== Description of the task ==
Below are entries. Copy exactly the lines running from the line that holds "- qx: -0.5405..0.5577" to the line that holds "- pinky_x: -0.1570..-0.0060", with both ends included.
+++ Supplied records +++
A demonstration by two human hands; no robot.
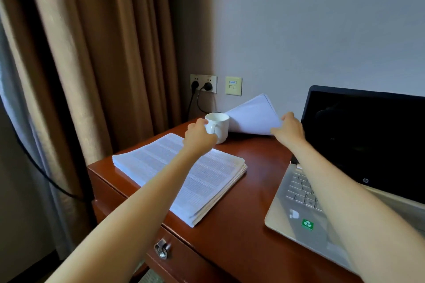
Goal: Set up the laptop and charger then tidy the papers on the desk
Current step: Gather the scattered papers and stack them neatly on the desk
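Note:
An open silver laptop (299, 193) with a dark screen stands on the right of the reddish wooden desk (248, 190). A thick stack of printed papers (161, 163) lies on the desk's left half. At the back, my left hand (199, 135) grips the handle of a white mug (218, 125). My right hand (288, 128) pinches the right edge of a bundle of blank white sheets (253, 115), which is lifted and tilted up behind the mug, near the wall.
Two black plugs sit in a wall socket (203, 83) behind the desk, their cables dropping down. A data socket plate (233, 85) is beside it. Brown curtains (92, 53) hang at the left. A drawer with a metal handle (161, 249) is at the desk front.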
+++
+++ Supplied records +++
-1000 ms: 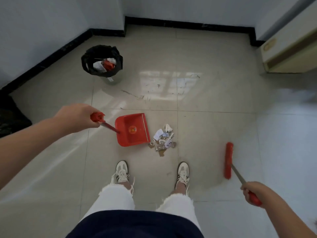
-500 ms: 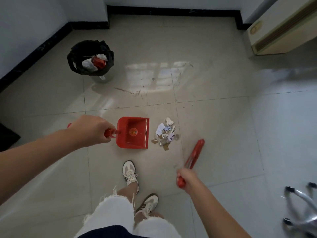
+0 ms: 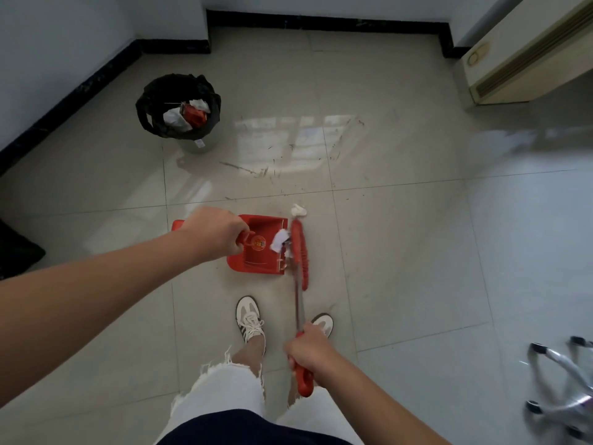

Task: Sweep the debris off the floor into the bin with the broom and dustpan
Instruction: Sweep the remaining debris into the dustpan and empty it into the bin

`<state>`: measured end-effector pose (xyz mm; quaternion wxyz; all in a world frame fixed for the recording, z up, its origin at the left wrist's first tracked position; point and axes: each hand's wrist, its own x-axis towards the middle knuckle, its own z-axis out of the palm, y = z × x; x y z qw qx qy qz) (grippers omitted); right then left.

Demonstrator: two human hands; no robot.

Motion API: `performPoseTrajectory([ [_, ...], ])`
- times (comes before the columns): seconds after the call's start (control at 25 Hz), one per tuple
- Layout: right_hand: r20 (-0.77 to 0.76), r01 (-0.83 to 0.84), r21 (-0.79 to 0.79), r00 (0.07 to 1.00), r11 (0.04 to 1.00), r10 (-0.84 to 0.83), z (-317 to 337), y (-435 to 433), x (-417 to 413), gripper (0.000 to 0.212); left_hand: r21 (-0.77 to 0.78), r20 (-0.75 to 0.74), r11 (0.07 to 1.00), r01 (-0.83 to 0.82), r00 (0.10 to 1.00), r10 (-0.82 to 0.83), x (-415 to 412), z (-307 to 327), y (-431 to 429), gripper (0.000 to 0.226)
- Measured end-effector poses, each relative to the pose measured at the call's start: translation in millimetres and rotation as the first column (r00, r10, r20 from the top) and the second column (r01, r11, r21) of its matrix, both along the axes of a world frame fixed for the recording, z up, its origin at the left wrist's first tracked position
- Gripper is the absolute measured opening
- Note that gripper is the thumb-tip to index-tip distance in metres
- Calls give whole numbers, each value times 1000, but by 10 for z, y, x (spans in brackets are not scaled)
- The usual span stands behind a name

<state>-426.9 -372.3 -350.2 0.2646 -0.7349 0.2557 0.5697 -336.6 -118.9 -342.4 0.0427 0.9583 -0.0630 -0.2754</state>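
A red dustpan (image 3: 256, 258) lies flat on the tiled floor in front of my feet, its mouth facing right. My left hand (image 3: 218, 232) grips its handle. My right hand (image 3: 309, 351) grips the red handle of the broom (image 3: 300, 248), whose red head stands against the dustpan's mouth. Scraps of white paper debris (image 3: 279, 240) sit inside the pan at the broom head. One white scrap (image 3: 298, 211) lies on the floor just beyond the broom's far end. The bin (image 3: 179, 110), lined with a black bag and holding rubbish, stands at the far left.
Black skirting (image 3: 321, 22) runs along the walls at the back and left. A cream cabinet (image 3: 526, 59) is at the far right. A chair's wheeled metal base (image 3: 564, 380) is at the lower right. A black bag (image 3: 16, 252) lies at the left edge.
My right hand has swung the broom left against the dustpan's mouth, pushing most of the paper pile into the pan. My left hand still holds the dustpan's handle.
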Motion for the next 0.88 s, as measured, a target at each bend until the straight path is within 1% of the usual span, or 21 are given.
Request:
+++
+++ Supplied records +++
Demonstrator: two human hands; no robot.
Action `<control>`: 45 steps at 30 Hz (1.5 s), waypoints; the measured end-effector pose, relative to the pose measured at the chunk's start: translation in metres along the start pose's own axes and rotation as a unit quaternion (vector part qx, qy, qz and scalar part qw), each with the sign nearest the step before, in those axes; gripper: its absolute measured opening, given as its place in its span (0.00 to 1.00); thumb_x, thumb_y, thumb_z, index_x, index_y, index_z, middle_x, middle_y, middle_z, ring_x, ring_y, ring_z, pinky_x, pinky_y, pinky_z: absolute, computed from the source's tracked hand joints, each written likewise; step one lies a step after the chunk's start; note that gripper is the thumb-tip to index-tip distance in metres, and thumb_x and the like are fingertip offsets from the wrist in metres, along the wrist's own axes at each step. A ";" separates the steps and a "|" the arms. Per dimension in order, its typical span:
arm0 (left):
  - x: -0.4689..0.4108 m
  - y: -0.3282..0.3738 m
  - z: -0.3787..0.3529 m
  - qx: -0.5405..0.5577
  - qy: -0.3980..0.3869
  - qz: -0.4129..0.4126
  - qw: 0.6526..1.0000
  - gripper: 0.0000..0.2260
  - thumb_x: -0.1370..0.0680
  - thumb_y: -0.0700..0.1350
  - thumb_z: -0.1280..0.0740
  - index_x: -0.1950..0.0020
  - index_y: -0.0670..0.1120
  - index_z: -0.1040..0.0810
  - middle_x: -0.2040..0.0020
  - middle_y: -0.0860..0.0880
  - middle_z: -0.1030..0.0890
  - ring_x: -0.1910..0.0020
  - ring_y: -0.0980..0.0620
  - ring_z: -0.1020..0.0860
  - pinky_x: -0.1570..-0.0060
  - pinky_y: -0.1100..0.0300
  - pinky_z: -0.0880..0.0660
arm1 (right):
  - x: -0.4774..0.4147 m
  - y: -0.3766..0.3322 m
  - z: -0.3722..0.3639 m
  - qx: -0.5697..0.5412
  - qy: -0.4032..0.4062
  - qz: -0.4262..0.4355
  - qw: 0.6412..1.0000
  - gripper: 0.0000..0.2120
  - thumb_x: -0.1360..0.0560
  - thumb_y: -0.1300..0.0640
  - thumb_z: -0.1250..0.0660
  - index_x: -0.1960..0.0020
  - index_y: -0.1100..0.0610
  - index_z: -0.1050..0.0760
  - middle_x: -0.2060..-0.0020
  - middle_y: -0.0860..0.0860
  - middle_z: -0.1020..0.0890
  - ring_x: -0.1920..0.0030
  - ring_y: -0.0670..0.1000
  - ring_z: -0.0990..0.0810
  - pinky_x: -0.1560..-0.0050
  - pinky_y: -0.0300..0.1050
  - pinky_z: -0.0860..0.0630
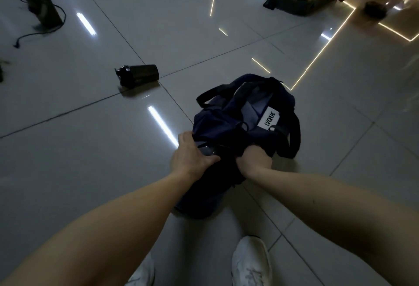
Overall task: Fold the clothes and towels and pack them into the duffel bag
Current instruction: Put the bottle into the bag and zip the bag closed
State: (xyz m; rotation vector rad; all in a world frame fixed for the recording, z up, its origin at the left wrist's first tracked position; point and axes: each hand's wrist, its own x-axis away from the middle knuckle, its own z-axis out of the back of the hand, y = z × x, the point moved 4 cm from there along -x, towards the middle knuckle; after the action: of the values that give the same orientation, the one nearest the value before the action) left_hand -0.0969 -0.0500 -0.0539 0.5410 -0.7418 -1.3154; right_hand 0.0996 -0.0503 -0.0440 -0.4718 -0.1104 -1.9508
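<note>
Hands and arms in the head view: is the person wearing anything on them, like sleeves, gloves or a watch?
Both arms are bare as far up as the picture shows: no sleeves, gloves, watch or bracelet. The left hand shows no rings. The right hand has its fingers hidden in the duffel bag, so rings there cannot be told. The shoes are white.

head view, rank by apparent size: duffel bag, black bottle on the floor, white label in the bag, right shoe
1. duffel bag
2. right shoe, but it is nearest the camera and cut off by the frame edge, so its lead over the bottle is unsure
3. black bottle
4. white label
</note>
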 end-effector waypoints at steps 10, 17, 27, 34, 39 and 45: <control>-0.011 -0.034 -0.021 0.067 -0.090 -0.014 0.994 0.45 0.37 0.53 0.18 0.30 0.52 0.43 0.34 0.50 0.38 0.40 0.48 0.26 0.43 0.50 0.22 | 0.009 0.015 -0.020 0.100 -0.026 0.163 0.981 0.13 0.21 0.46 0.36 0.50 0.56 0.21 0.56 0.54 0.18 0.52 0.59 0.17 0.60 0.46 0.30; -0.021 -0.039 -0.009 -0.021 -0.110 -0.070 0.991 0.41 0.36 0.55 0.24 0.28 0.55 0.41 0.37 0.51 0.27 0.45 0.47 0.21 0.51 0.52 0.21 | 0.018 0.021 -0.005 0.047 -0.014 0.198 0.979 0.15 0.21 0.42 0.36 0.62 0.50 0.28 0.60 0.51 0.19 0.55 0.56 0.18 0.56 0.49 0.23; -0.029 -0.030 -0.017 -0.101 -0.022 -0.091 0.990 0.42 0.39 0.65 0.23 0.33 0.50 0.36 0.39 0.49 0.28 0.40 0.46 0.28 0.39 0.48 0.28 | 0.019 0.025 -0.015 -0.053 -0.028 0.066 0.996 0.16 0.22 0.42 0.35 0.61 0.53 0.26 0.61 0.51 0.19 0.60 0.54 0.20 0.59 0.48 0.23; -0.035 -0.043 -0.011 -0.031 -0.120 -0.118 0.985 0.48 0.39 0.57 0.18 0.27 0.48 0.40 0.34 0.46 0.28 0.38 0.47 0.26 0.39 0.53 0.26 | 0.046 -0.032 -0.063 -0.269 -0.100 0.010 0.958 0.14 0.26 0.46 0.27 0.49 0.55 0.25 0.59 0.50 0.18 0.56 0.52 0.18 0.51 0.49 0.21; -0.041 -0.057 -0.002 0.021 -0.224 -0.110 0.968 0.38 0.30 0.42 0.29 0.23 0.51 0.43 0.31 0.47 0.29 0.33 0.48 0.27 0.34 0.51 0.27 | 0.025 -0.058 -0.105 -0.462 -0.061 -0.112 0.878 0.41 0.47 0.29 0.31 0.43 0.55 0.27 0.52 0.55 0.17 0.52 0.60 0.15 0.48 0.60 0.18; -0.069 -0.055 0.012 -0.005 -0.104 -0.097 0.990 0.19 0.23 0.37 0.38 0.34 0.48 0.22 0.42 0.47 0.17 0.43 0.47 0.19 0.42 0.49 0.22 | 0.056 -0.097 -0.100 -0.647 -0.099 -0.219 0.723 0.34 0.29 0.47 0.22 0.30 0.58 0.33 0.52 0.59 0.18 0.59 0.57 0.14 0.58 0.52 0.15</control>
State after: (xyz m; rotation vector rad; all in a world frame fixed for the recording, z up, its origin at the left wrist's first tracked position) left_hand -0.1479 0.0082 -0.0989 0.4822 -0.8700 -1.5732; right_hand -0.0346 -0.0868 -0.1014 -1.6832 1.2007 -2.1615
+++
== Output for this task ==
  - qx: -0.5405..0.5577
  - qy: -0.3980..0.3869
  - qz: -0.4129..0.4126
  - qw: 0.6526..1.0000
  - gripper: 0.0000..0.2260
  - thumb_x: -0.1370..0.0680
  - thumb_y: -0.0700..0.1350
  - thumb_z: -0.1280..0.0740
  - index_x: -0.1950..0.0020
  - index_y: -0.0670..0.1120
  - index_z: -0.1040..0.0810
  - middle_x: -0.2040..0.0020
  - middle_y: -0.0860..0.0880
  - middle_z: -0.1030..0.0890
  - ring_x: -0.1910..0.0020
  - ring_y: -0.0980..0.0620
  - ring_z: -0.1020..0.0860
  - pinky_x: -0.1570..-0.0060

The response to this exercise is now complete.